Prompt.
The answer must be the complete listing, reproduced exactly.
· · · · · · ·
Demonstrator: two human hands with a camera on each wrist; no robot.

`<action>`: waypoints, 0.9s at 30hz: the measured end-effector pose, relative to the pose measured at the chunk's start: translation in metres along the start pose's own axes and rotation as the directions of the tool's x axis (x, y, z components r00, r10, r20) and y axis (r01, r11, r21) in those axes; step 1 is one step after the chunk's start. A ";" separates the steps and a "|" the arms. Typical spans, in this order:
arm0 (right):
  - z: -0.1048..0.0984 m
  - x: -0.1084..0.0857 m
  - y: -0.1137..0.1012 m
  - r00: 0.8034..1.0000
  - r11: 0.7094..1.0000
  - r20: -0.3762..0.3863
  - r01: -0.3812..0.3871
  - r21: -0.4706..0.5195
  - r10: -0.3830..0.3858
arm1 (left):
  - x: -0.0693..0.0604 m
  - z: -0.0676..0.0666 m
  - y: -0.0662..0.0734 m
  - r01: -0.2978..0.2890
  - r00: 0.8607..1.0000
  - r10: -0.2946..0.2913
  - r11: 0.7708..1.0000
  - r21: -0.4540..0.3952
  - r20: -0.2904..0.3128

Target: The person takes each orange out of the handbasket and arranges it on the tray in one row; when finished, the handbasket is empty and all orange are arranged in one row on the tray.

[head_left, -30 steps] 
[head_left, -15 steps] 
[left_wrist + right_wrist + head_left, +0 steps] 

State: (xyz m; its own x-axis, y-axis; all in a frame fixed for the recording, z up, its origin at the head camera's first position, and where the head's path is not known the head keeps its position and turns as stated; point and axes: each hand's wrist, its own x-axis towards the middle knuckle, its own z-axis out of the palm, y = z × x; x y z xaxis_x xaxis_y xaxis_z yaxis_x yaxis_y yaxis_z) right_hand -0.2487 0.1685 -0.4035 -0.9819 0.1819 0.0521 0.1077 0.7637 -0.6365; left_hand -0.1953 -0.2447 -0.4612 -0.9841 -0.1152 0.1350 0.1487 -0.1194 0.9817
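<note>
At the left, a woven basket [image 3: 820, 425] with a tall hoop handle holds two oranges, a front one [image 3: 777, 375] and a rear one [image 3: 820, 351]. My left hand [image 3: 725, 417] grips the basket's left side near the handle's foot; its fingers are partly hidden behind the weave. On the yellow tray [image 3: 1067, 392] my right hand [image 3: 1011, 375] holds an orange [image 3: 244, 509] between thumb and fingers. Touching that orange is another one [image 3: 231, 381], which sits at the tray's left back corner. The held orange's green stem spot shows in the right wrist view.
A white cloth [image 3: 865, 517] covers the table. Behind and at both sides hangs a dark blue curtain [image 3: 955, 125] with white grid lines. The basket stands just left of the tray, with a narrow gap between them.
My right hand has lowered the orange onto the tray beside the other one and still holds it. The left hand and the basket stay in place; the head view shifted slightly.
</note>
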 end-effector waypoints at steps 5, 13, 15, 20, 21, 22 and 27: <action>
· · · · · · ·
Exercise solution.
Demonstrator: two human hands with a camera on each wrist; no robot.

`<action>`: waypoints, 0.9s at 30hz: the measured end-effector pose, relative to the pose measured at the chunk's start: translation in metres along the start pose's own axes and rotation as the directions of the tool's x axis (x, y, z components r00, r10, r20) and y axis (r01, r11, r21) in those axes; step 1 is one step after the chunk's start. A ";" separates the steps and a "|" the arms. Typical spans, in this order:
arm0 (right):
  - z: -0.1048..0.0984 m
  - x: -0.1084..0.0857 m
  - y: -0.1137..0.1012 m
  - r00: 0.8034..1.0000
  - r11: 0.7094..1.0000
  - r20: -0.3762..0.3863
  - r01: -0.3812..0.3871
  - r21: -0.4706..0.5195
  - r10: -0.3830..0.3858
arm1 (left):
  - x: -0.0693..0.0604 m
  - z: -0.0676..0.0666 m
  - y: -0.0662..0.0734 m
  - r01: -0.2978..0.2890
  - r00: 0.8607..1.0000
  - r10: -0.2946..0.2913
  - r11: 0.7708..1.0000
  - r21: -0.4540..0.3952
  - r20: -0.2904..0.3128

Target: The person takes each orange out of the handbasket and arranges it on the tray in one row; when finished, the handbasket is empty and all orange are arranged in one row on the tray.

[head_left, -30 steps] 
[head_left, -15 steps] 
[left_wrist + right_wrist + head_left, +0 steps] 

State: (xyz m; its own x-axis, y-axis; all in a frame fixed for the recording, z up, its origin at the head camera's first position, and where the head's path is not known the head keeps its position and turns as stated; point and axes: each hand's wrist, its own x-axis towards the middle knuckle, its own z-axis out of the palm, y = z × x; x y z xaxis_x xaxis_y xaxis_z yaxis_x yaxis_y yaxis_z) right_hand -0.2487 0.1685 -0.4035 -0.9819 0.1819 0.0521 0.1077 0.7637 -0.6365; left_hand -0.1953 -0.2447 -0.4612 -0.9841 -0.1152 0.1350 0.1487 -0.1194 0.9817
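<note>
At the left, a woven basket [image 3: 820, 425] with a tall hoop handle holds two oranges, a front one [image 3: 777, 375] and a rear one [image 3: 820, 351]. My left hand [image 3: 725, 417] grips the basket's left side near the handle's foot; its fingers are partly hidden behind the weave. On the yellow tray [image 3: 1067, 392] my right hand [image 3: 1011, 375] holds an orange [image 3: 244, 509] between thumb and fingers. Touching that orange is another one [image 3: 231, 381], which sits at the tray's left back corner. The held orange's green stem spot shows in the right wrist view.
A white cloth [image 3: 865, 517] covers the table. Behind and at both sides hangs a dark blue curtain [image 3: 955, 125] with white grid lines. The basket stands just left of the tray, with a narrow gap between them.
My right hand has lowered the orange onto the tray beside the other one and still holds it. The left hand and the basket stay in place; the head view shifted slightly.
</note>
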 end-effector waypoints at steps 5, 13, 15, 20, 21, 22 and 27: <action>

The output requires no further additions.